Storage Failure Scenario

If a system in a specific site goes offline, the ESXi hosts in that site can continue to access the storage over the nonoptimized paths to the remote system in the other site.
  • In the following example System A goes offline, The ESXi hosts in Site A can still access the storage through the Non-optimized paths to the system in Site B.
  • VMs running on hosts in Site A continue to run uninterrupted. 

Non-Uniform Storage Access

When configuring non-uniform host access, the ESXi hosts on each site can access the storage only through the local InfiniBox system - the system that exists in the same site.
  • Each host will use only the local (optimized) paths in each site when issuing I/O to the storage.
The ESXi hosts in each site are connected only the InfiniBox system in the same site.
  • Each host should use two initiators connected to two separate fabrics/networks.
  • Each initiator should be connected to all three hosts on its InfiniBox systems.
  • This gives a total of 6 paths from each host to every LUN.
  • The hosts can access both InfiniBox systems and will be able to see paths to the datastore from both systems .

Storage Failure Scenario

If a system in a specific site goes offline, the ESXi hosts in that site cannot continue to access the storage.
  • Therefore, the affected VMs must be recovered on the hosts in the other site. This can happen automatically by vSphere HA.
  • In the following example System A goes offline, the ESXi hosts in Site A cannot access the storage. vSphere HA can automatically restart the affect VMs from Site A on the hosts in Site B. 

How InfiniBox Handles Failures

InfiniBox has two mechanism to handle failures for Active-Active replication: Witness and preferred system.
  • If an InfiniBox system becomes unavailable, e.g. power outage of the entire site, the peer system will provide access to all the volumes.  
  • If the replication link between the systems fails, then datastores will continue to serve I/O on one of the systems. Each datastore has a property in InfiniBox that defines its preferred-system, which will remain online. 

InfiniBox Witness

The witness is an arbitrator entity residing in a 3rd site (separate from the two InfiniBox systems involved in ActiveActive replication), that acts as quorum in case of replication link failures. The witness is a lightweight stateless
software deployed as a VM. 
  • If the witness is down or inaccessible, replication link failure will result in InfiniBox systems keeping volumes online according to their preferred-system settings.

Preferred system 

Each volume that is undergoing Active-Active replication has a definition for preferred system, which the witness uses to make correct decisions. 
  • If the witness is not available to the systems, the decision on which side stays active will be done per replica based on the preferred system.

Storage Failover 

InfiniBox Active-Active replication failover is fully automatic and does not require any storage administrator intervention.

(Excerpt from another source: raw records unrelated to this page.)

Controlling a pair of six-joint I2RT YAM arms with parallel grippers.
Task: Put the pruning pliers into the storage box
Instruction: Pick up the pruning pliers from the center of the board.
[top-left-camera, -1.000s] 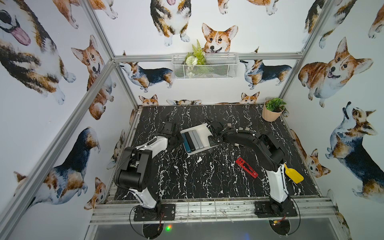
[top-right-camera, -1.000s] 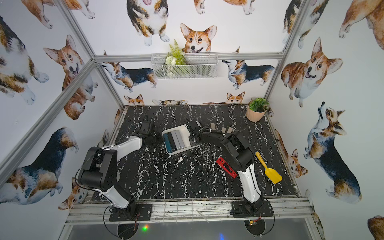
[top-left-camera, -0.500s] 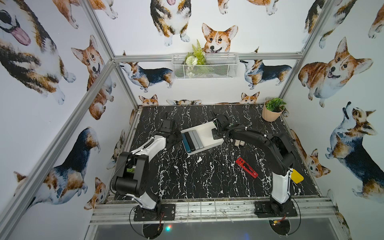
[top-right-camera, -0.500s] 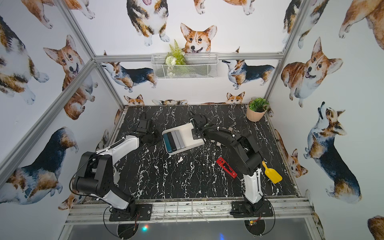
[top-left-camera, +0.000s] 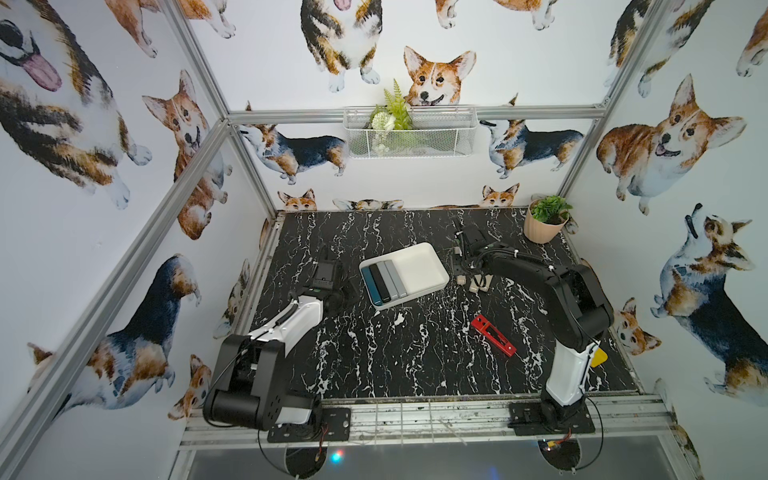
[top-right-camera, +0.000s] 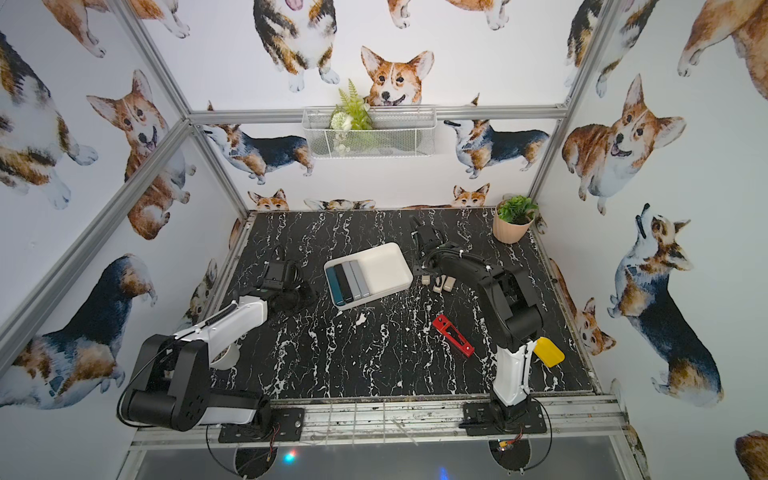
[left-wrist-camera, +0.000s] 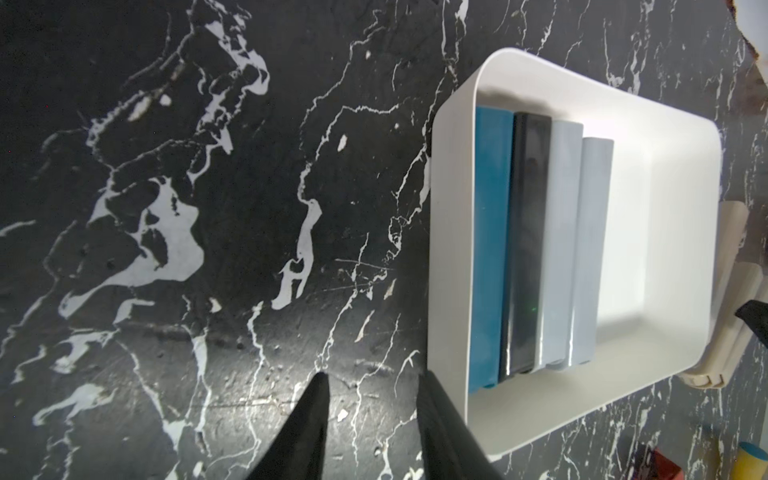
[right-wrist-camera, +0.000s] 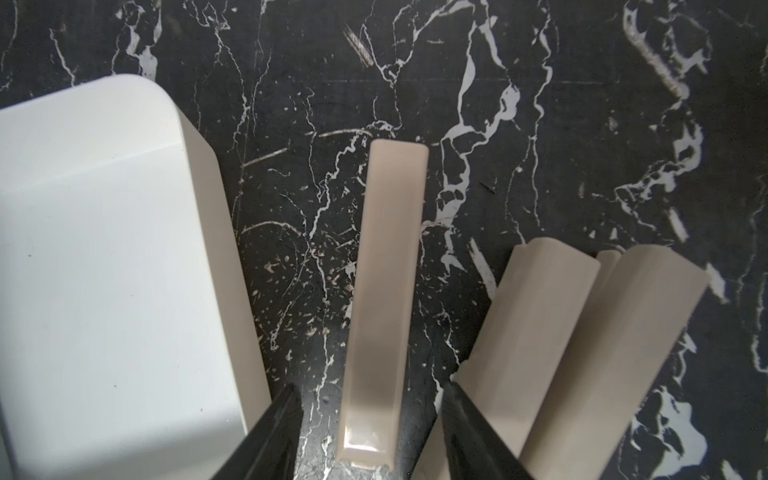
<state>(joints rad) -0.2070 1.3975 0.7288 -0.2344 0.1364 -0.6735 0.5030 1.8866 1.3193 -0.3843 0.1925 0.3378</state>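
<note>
Having left the storage box, the right gripper now stands released astride a beige pruning plier, seemingly not touching it. The left gripper gapes empty beside the box.

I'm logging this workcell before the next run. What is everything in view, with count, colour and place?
storage box: one, white, mid-table.
teal pliers: one, teal, in box.
black pliers: one, black, in box.
grey pliers: two, grey, in box.
beige pliers: three, beige, table beside box.
red pliers: one, red, table, apart from box.
shovel: one, yellow, table's right edge, partly hidden.
potted plant: one, green, beige pot, back corner.
wire-mesh basket: one, white, back wall.
table: one, black marble, cell floor.
left gripper: one, black, open beside box.
right gripper: one, black, open astride one beige pliers.
</note>
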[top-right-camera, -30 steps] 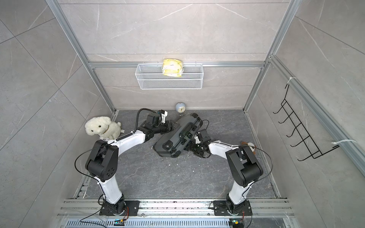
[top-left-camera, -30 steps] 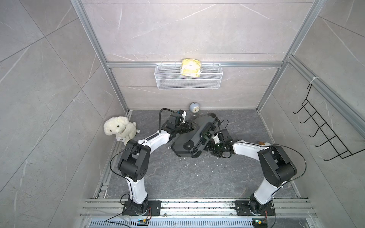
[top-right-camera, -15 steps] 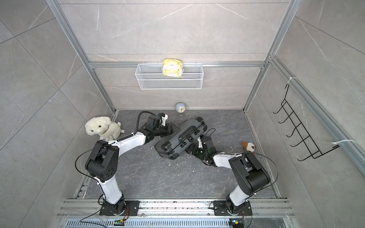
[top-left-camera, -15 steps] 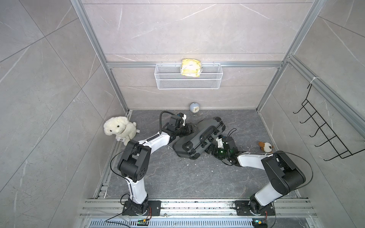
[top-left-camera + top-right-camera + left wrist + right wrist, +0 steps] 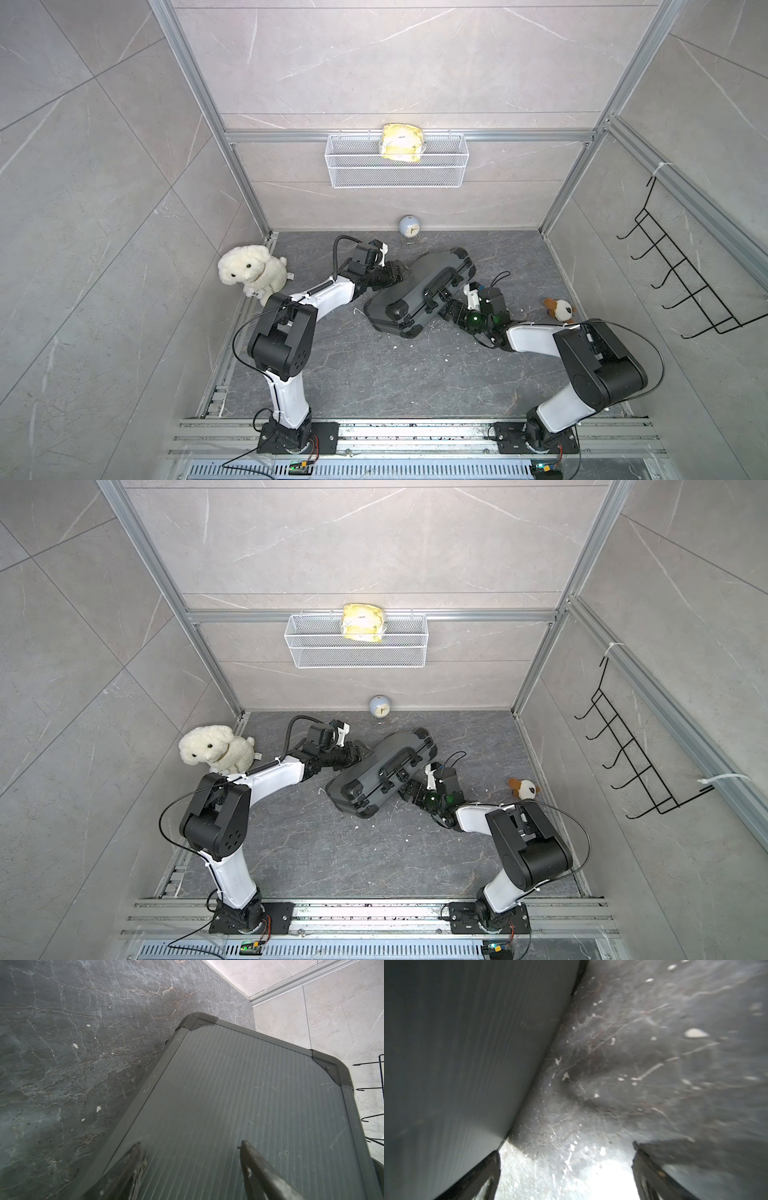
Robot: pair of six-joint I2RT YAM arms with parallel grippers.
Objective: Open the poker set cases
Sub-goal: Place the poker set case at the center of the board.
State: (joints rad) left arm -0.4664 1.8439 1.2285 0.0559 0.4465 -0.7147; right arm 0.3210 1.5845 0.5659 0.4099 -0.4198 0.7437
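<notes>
leaning shut on edge: case (image 5: 400, 296) | basket (image 5: 357, 174): yellow packet (image 5: 402, 141) | left fingers (image 5: 128, 1167), right fingers (image 5: 481, 1178) spread, holding nothing

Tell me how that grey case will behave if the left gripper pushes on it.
The grey case looks rigid, with a hard ribbed panel and corner guards, so it probably won't flex. Standing tilted on one long edge, handle up, it would likely tip over rather than slide.

Case (image 5: 399, 301) more tilted; right gripper (image 5: 565, 1148) wider apart, lower, farther back.
</notes>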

Storage Replication Resynchronization and Recovery

InfiniBox Active-Active recovery is completely automatic; no storage administrator intervention is necessary to trigger a re-sync and recover replication.

If the InfiniBox systems got disconnected, the replication will internally fallback to async mode. Once the connectivity between the systems recovers, synchronization jobs will start replicating the missing data to the lagging system. During this time, from disconnection and through the re-sync progress the Active-Active volumes on the synchronized system serve I/O operations, while the remote side will be in lagging state until all data is synchronized between the volumes.
  • Once the volumes are nearly in sync, they will smoothly transition to Sync replication mode, with no I/O disruption. The host paths to the lagging side will be automatically restored, allowing the hosts to perform I/O operations through both systems again.